As for the memcached possibly cleaning them away: I doubt because these are constantly accessed, therefore constantly fresh, therefore not going to be emptied. To be certain of this, a temporary directory as a backup for these could be used, or solely for these, ie. file cache. However, that option neither is optimal, unless used against /dev/shm (What's similar for Windows?). If this data disappears, flush all in memcache (make this optional)

there is an alternative way to handle this

  1. create a tag record as a key in memcache and set its value (version) initially to '0'

  2. for each tagged key you store/retrieve in memcache, get the value of the tag to create a key extension of something like [tagname][version] ........ .

  3. if you want to invalidate all the keys for a particular tag, just increment the value stored in its tag value.

it means that you have to access memcache to get the tag version number for each tagged key read or write, but since its just a single integer it should be very fast. it only needs to be read once for each tag, so reads/writes of keys in the same tag could use a locally cached version number.

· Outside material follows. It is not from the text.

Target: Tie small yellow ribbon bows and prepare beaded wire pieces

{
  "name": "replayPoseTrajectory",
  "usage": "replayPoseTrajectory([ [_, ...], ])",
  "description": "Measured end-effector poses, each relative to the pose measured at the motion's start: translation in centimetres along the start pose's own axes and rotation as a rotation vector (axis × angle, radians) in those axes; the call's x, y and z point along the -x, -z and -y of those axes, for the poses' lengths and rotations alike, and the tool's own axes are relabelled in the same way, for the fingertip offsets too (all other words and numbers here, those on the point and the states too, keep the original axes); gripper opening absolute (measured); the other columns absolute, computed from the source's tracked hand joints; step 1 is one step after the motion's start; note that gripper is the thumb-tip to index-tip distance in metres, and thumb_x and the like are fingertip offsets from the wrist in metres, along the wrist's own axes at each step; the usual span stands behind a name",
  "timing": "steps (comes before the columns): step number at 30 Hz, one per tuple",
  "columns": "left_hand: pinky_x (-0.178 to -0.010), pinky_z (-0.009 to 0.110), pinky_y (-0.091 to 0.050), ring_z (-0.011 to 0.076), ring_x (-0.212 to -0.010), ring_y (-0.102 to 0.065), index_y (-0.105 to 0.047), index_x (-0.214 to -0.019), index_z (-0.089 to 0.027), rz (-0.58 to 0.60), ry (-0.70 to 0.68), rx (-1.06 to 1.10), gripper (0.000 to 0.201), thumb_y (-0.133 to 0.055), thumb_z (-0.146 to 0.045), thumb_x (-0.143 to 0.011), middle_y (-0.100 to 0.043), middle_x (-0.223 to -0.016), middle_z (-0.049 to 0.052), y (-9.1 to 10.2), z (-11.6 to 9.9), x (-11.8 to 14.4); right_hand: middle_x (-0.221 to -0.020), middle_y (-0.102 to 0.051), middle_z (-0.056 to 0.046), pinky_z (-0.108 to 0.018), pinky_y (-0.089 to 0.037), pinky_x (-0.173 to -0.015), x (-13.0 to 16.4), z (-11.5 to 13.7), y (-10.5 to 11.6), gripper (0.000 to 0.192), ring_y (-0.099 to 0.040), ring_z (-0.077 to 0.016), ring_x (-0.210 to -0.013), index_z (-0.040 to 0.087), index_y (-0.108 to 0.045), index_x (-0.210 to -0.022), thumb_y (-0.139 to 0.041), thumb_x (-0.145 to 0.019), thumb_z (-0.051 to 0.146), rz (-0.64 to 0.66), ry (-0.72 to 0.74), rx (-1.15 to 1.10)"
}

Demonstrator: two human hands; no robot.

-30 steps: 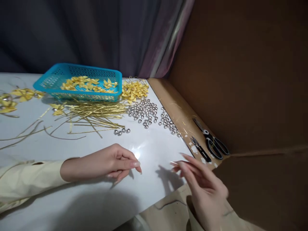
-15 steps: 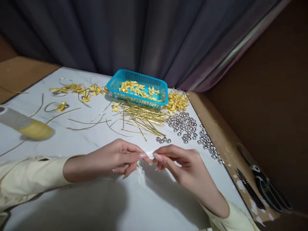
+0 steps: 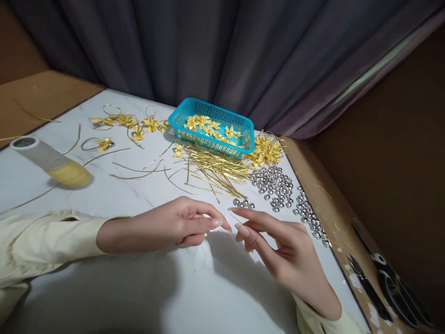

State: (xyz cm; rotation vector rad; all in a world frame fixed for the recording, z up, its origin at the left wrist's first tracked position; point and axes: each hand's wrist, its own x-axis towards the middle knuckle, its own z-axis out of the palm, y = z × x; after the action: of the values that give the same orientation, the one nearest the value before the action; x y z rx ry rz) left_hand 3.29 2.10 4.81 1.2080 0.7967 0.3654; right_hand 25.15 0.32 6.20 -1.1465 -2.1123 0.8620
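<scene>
Near the middle of the white desk (image 3: 114, 195), the left hand (image 3: 167, 225) lay on its side, thumb and forefinger pressed together; whether they pinched a thin clear thread could not be told. Just right of it, the right hand (image 3: 278, 246) hovered with fingers spread, holding nothing, fingertips close to the left ones. Beyond both lay a few loose silver beads (image 3: 243, 203), gold wire strips (image 3: 212, 169) and a bigger bead pile (image 3: 276, 183). Farther off sat a blue basket (image 3: 181, 121) of yellow bows. Scissors (image 3: 396, 287) lay near right; a spool (image 3: 52, 162) far left.
</scene>
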Motion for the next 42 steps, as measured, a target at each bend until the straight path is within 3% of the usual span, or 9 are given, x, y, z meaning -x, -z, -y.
replayPoseTrajectory([
  [8, -0.037, 0.017, -0.016, 0.0051, -0.039, -0.02, -0.068, -0.101, -0.012, -0.115, -0.027, -0.004, 0.032, -0.05, -0.037, -0.091, -0.027, -0.042, -0.01, -0.8, -0.5, 0.0, -0.072, -0.074, -0.005, -0.017, -0.054, -0.055, 0.2, -0.2, -0.6, 0.024, -0.066, -0.0101, -0.054, 0.009, -0.07, -0.104, -0.054, -0.086, 0.009, -0.042, 0.105, 0.01],
  [16, -0.03, 0.013, -0.019, 0.0045, -0.034, -0.025, -0.069, -0.103, -0.014, -0.201, 0.001, -0.059, 0.035, -0.053, -0.041, -0.089, -0.031, -0.039, -0.009, -0.8, -0.8, 0.6, -0.066, -0.07, -0.001, -0.019, -0.05, -0.047, 0.4, -0.3, -0.9, 0.032, -0.061, -0.01, -0.05, 0.016, -0.067, -0.116, -0.052, -0.088, 0.011, -0.015, 0.078, -0.059],
  [25, -0.028, 0.013, -0.02, 0.0051, -0.033, -0.024, -0.067, -0.108, -0.016, -0.168, 0.047, -0.063, 0.037, -0.052, -0.043, -0.088, -0.03, -0.041, -0.009, -0.9, -1.4, 0.4, -0.062, -0.064, 0.0, -0.019, -0.049, -0.051, 0.2, -0.4, -0.7, 0.031, -0.055, -0.0081, -0.047, 0.018, -0.067, -0.118, -0.051, -0.091, 0.017, 0.072, -0.025, -0.212],
  [35, -0.029, 0.012, -0.021, 0.0058, -0.034, -0.022, -0.066, -0.108, -0.017, -0.097, 0.031, -0.021, 0.035, -0.048, -0.042, -0.091, -0.026, -0.04, -0.009, -0.8, -1.1, 0.5, -0.06, -0.063, 0.001, -0.019, -0.048, -0.051, 0.3, -0.2, -0.8, 0.03, -0.055, -0.0079, -0.047, 0.021, -0.067, -0.117, -0.05, -0.093, 0.019, 0.077, -0.069, -0.284],
  [42, -0.029, 0.013, -0.021, 0.0059, -0.033, -0.022, -0.066, -0.109, -0.016, -0.111, 0.035, -0.007, 0.035, -0.048, -0.041, -0.091, -0.028, -0.039, -0.009, -1.0, -1.1, 0.5, -0.059, -0.063, 0.0, -0.02, -0.048, -0.05, 0.3, -0.2, -0.9, 0.03, -0.055, -0.0086, -0.046, 0.02, -0.067, -0.118, -0.05, -0.093, 0.022, 0.075, -0.077, -0.287],
])
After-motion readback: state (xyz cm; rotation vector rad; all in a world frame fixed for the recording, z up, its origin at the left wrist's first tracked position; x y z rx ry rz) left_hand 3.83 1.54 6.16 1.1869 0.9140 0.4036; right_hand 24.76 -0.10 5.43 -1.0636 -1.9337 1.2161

example: if you create a tag called "fred" and store a key called "smith" against it, the key generated would be fred=>0 for the tag and fred_0_smith=>data for the key/value

incrementing the key would result in reads against fred_1_smith which would be the same as invalidating the "smith" key and all others associated with that tag.

Unused values would eventually evict from memcache by lru action. You may have to take special action to stop the tag records from evicting.

This proposal also has issues with write concurrency.

ie: 2 threads are saving at the same time and get the current value of the MyTagArrayCacheKey array. Each thread adds tag=>id entries to the array. Thread 1 writes the modified MyTagArrayCacheKey array, then thread 2 writes its modified MyTagArrayCacheKey array. MyTagArrayCacheKey does not have tag entries from thread 1.

What about the memcached-tag project?